Oops… pickle can’t handle it. Let’s try dill. We’ll throw in another object type (a lambda) for good measure.

Python 2.7.8 (default, Jul 13 2014, 02:29:54) 
[GCC 4.2.1 Compatible Apple Clang 4.1 ((tags/Apple/clang-421.11.66))] on darwin
Type "help", "copyright", "credits" or "license" for more information.
>>> import dill       
>>> class Company:
...     pass
... 
>>> company1 = Company()
>>> company1.name = 'banana'
>>> company1.value = 40
>>> 
>>> company2 = lambda x:x
>>> company2.name = 'rhubarb'
>>> company2.value = 42
>>> 
>>> with open('company_dill.pkl', 'wb') as f:
...     dill.dump(company1, f)
...     dill.dump(company2, f)
... 
>>>

And now read the file.

Python 2.7.8 (default, Jul 13 2014, 02:29:54) 
[GCC 4.2.1 Compatible Apple Clang 4.1 ((tags/Apple/clang-421.11.66))] on darwin
Type "help", "copyright", "credits" or "license" for more information.
>>> import dill
>>> with open('company_dill.pkl', 'rb') as f:
...     company1 = dill.load(f)
...     company2 = dill.load(f)
... 
>>> company1 
<__main__.Company instance at 0x107909128>
>>> company1.name
'banana'
>>> company1.value
40
>>> company2.name
'rhubarb'
>>> company2.value
42
>>>

It works.
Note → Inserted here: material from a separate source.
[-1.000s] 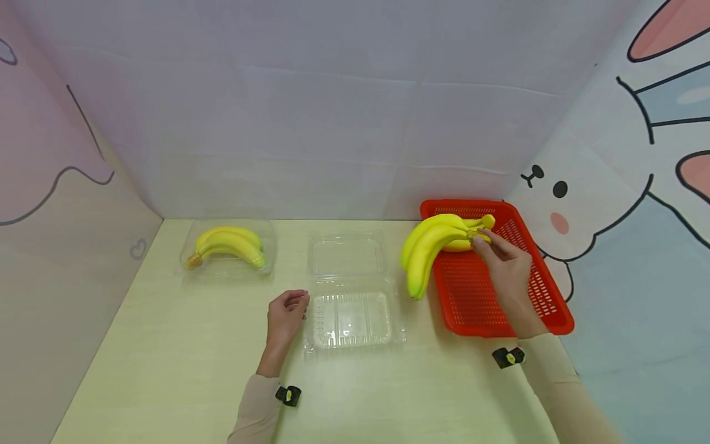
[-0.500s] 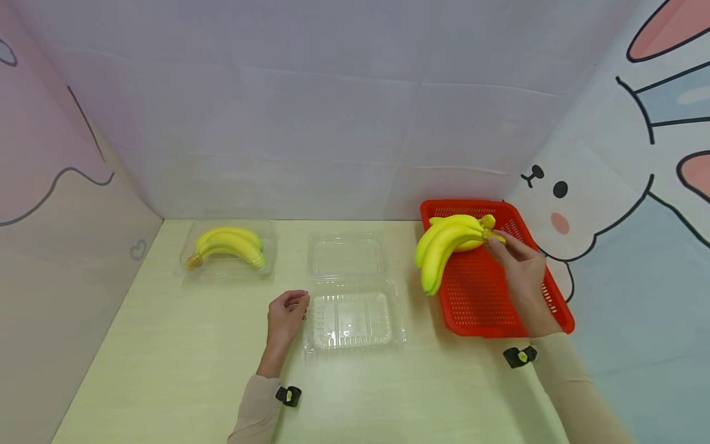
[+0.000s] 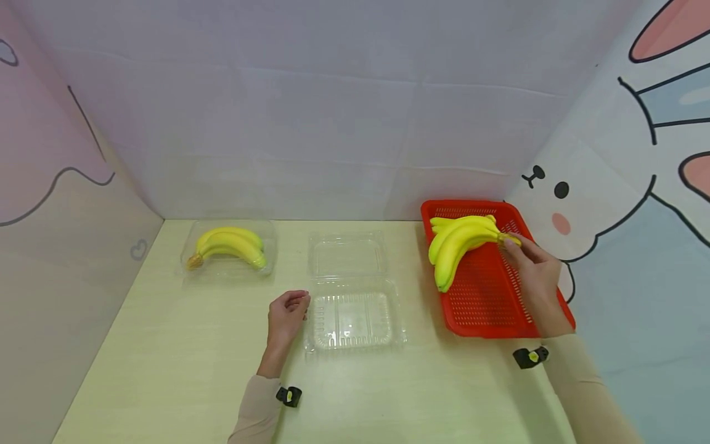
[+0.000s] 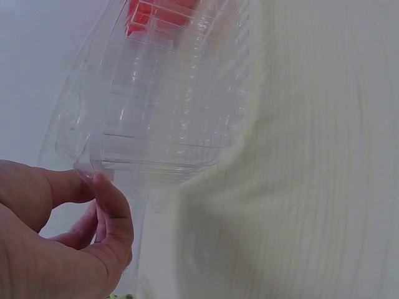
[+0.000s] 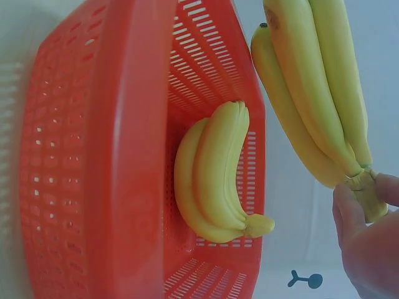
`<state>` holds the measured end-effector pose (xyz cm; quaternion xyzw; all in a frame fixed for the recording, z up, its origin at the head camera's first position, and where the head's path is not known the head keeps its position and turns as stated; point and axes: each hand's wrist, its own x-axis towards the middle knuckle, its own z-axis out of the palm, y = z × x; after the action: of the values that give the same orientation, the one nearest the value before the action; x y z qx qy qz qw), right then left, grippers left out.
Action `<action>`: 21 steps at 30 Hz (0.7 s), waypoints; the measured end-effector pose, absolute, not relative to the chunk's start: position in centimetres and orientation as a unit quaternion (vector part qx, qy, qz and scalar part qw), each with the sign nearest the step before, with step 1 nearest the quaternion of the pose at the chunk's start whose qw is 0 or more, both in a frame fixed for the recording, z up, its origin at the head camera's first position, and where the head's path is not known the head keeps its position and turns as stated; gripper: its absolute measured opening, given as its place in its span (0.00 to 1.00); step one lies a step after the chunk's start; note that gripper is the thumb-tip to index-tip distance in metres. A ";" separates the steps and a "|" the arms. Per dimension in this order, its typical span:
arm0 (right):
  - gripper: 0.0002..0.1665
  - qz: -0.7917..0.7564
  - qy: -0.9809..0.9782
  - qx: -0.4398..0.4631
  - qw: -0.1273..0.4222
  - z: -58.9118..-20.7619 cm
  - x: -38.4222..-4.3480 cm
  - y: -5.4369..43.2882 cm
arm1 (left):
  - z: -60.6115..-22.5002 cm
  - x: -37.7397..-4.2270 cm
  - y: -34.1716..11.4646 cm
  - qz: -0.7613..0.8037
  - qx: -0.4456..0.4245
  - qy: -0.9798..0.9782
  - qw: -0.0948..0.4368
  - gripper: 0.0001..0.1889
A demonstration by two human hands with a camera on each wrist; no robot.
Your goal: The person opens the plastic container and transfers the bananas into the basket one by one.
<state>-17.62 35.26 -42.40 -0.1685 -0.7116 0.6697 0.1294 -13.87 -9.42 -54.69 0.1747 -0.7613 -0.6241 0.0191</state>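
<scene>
My right hand (image 3: 535,271) pinches the stem of a bunch of yellow bananas (image 3: 460,246) and holds it above the red plastic basket (image 3: 563,320). A second banana bunch (image 5: 215,177) lies inside that basket; in the head view the held one mostly covers it. Between thumb and fingers, my left hand (image 3: 285,317) pinches a corner of a clear plastic clamshell container (image 4: 168,124). Its lid (image 3: 346,256) is folded back away from me, and the tray holds nothing.
At the back left stands another clear container (image 3: 269,231) with a banana bunch (image 3: 230,243) in it. A pale cloth wall (image 3: 333,123) closes off the back of the table (image 3: 183,370), and printed panels (image 3: 638,259) flank it.
My right hand has moved to the right with the banana bunch, from the basket's left edge to over its inside. The left hand stays at the container.
</scene>
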 end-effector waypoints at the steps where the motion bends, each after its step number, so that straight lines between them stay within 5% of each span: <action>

The reason pickle fails, and dill doesn’t, is that dill treats __main__ like a module (for the most part), and also can pickle class definitions instead of pickling by reference (like pickle does). The reason dill can pickle a lambda is that it gives it a name… then pickling magic can happen.

Actually, there’s an easier way to save all these objects, especially if you have a lot of objects you’ve created. Just dump the whole python session, and come back to it later.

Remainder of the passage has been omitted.